**What you should do**
Because only the count matters, report how many lines in the material hold the string "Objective" and nothing more.

((

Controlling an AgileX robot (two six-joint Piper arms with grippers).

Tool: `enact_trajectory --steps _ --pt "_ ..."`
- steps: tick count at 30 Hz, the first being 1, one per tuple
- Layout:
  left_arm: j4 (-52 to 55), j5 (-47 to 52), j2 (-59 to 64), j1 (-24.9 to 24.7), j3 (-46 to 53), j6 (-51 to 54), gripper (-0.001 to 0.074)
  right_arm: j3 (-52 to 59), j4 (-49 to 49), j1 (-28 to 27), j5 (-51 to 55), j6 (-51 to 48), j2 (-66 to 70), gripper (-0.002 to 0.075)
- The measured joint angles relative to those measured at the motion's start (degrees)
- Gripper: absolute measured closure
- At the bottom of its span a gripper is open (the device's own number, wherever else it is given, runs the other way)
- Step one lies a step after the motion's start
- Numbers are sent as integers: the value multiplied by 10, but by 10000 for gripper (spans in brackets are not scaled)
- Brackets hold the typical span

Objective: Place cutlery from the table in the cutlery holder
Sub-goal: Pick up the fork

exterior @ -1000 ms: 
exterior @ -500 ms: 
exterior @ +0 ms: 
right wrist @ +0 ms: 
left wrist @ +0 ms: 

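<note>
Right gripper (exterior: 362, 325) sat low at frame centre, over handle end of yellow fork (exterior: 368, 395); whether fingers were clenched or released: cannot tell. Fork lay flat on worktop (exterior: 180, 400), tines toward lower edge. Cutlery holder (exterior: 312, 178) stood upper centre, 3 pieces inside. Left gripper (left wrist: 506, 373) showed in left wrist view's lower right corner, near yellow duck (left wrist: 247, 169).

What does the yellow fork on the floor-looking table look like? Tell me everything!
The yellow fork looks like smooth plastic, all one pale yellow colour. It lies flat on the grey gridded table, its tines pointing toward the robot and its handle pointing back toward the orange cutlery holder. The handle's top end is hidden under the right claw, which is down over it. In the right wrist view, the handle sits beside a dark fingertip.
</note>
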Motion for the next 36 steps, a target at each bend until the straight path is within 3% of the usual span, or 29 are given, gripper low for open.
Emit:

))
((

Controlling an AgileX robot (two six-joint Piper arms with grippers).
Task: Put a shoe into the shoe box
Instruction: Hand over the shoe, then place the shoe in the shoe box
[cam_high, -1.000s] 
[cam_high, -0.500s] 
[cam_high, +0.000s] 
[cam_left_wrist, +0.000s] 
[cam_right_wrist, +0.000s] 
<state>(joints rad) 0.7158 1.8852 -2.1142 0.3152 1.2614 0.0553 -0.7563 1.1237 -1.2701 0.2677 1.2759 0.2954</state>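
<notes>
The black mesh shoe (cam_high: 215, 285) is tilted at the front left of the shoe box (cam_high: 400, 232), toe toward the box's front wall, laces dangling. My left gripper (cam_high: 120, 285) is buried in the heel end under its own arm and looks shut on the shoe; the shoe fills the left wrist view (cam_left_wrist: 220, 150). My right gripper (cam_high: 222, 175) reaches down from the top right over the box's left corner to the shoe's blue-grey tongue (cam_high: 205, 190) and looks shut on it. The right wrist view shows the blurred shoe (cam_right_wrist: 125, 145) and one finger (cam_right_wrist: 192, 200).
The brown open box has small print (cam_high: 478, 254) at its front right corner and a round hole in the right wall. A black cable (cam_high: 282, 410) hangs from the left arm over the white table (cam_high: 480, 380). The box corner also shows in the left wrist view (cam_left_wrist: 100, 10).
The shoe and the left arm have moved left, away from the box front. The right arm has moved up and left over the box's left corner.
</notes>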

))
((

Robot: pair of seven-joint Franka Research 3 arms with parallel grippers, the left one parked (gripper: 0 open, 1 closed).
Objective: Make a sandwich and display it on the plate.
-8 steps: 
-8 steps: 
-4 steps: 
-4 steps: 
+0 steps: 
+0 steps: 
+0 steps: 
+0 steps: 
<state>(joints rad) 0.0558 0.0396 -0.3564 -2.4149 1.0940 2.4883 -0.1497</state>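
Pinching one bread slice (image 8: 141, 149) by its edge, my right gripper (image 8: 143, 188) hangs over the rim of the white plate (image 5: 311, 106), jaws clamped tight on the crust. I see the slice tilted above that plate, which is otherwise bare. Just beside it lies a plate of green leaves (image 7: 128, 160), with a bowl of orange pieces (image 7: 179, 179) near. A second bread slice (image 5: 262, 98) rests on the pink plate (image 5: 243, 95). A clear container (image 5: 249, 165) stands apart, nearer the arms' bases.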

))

**Answer to the exercise**
2